-- Exercise --
Count all lines holding "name" in the data below and say the number, nothing more.

-- Dataset extract --
<<<<
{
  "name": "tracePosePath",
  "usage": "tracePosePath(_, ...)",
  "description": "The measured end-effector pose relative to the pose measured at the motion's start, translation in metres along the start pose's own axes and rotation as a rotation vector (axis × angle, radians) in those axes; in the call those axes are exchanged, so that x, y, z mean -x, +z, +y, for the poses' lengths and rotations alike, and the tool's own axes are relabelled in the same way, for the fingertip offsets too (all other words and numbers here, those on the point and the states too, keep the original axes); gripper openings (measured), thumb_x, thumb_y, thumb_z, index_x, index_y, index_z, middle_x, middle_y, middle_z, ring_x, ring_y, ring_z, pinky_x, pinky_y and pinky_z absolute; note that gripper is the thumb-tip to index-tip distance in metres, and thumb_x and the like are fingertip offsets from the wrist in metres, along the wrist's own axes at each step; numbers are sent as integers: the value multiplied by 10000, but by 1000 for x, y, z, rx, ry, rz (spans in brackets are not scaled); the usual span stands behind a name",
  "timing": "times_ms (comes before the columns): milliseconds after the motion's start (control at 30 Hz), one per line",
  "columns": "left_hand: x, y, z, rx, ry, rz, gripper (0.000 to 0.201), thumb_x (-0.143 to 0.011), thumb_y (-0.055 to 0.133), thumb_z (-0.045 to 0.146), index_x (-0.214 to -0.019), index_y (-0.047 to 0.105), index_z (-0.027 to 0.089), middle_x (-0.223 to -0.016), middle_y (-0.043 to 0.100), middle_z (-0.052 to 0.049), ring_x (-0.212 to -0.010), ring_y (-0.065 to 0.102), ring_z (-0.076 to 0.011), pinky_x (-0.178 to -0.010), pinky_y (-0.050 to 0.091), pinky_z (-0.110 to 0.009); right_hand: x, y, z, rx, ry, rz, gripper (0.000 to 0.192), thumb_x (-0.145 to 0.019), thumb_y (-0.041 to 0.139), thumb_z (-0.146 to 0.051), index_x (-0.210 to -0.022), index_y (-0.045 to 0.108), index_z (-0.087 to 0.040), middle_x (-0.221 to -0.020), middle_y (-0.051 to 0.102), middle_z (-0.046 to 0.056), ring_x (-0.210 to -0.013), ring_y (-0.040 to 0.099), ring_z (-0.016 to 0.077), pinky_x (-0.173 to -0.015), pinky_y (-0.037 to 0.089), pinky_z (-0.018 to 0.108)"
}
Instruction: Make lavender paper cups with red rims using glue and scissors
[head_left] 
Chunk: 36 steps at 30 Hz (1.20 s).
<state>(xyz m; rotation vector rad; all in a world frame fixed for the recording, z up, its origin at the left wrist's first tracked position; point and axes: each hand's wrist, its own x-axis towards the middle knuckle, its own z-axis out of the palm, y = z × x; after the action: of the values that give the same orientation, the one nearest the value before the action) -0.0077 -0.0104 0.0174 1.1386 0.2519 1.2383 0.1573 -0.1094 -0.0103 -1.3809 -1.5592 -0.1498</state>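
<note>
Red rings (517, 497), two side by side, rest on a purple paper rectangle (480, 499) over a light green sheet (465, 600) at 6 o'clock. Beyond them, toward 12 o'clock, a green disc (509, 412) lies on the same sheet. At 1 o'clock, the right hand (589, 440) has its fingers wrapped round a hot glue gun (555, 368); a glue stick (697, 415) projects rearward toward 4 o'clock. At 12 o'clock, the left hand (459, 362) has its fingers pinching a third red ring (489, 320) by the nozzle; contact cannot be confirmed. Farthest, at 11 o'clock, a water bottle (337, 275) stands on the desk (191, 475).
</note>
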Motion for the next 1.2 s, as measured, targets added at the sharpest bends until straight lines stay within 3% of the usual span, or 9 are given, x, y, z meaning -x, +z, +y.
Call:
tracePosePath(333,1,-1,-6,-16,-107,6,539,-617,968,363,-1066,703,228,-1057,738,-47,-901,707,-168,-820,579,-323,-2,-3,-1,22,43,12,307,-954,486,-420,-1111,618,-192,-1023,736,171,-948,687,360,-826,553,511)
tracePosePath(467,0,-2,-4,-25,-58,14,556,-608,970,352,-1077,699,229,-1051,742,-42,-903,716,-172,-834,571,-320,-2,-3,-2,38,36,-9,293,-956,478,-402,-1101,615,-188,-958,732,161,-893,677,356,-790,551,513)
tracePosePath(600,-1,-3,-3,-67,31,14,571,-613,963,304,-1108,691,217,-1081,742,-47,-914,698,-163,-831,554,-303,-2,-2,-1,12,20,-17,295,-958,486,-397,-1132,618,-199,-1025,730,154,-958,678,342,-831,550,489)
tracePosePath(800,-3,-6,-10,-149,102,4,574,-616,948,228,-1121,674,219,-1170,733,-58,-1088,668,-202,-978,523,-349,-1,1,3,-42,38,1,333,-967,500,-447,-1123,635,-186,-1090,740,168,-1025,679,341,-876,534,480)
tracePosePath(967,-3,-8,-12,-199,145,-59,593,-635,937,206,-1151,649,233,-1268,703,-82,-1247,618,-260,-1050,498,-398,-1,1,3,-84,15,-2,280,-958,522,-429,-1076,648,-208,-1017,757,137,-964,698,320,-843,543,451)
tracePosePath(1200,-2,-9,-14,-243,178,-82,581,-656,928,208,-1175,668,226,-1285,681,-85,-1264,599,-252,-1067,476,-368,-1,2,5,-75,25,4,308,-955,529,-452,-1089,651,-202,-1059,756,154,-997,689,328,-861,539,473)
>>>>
-- Answer section --
2